— Your assignment —
Across the entries below, count the lines that contain the word "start" and reply with that number only.
▬▬▬▬▬▬▬▬▬▬
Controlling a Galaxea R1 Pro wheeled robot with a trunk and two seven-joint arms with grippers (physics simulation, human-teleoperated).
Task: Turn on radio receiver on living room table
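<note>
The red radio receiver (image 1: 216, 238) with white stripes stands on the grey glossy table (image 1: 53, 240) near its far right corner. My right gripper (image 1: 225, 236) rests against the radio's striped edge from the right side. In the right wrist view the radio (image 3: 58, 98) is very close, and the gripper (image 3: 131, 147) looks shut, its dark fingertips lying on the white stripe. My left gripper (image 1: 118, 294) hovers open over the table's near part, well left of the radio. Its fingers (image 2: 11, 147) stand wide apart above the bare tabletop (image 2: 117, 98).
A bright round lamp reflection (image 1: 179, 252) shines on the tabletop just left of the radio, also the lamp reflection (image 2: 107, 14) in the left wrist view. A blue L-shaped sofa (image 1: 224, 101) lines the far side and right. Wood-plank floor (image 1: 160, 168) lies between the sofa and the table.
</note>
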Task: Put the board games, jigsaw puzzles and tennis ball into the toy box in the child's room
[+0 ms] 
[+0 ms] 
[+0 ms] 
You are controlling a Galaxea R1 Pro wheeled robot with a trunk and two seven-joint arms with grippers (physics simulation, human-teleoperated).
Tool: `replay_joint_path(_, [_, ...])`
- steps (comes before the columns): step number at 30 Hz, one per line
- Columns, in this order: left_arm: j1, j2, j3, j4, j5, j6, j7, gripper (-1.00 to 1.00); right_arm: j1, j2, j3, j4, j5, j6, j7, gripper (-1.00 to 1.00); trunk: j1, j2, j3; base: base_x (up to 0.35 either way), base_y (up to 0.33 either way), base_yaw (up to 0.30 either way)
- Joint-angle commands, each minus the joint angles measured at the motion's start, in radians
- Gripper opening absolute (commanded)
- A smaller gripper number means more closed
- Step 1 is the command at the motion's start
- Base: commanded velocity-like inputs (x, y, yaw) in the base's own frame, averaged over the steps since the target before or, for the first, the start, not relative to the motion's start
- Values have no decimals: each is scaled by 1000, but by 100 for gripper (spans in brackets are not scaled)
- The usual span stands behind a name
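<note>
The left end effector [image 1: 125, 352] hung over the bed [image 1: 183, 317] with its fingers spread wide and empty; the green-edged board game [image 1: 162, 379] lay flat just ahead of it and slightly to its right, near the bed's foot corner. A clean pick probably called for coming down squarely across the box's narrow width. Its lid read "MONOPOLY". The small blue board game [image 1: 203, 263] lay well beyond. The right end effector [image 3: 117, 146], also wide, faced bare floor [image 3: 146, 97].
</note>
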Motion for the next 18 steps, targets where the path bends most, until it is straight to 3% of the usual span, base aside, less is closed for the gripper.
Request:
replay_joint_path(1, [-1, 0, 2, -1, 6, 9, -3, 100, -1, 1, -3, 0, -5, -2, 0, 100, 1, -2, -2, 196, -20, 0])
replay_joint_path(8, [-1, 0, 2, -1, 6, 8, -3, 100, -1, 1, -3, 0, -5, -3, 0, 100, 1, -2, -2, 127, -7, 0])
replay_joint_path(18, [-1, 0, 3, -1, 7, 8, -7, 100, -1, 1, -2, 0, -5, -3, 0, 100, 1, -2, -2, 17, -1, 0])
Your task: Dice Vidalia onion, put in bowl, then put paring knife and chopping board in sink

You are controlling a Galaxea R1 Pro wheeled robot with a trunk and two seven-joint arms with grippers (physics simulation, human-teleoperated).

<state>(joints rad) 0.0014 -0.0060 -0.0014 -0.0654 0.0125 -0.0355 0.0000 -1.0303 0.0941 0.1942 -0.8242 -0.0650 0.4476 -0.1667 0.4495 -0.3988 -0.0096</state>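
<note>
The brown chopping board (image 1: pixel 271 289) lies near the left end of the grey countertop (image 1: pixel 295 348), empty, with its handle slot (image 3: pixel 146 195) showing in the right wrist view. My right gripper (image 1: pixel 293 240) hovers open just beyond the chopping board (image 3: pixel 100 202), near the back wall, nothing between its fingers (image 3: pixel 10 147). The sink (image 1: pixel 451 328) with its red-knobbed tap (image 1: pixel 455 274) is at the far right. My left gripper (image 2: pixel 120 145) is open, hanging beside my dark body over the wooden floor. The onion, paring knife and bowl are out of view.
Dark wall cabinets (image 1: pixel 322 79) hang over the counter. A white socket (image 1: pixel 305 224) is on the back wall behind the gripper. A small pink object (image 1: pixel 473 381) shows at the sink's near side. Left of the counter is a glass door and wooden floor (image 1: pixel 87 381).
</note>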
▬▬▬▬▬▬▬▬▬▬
— Finished task —
3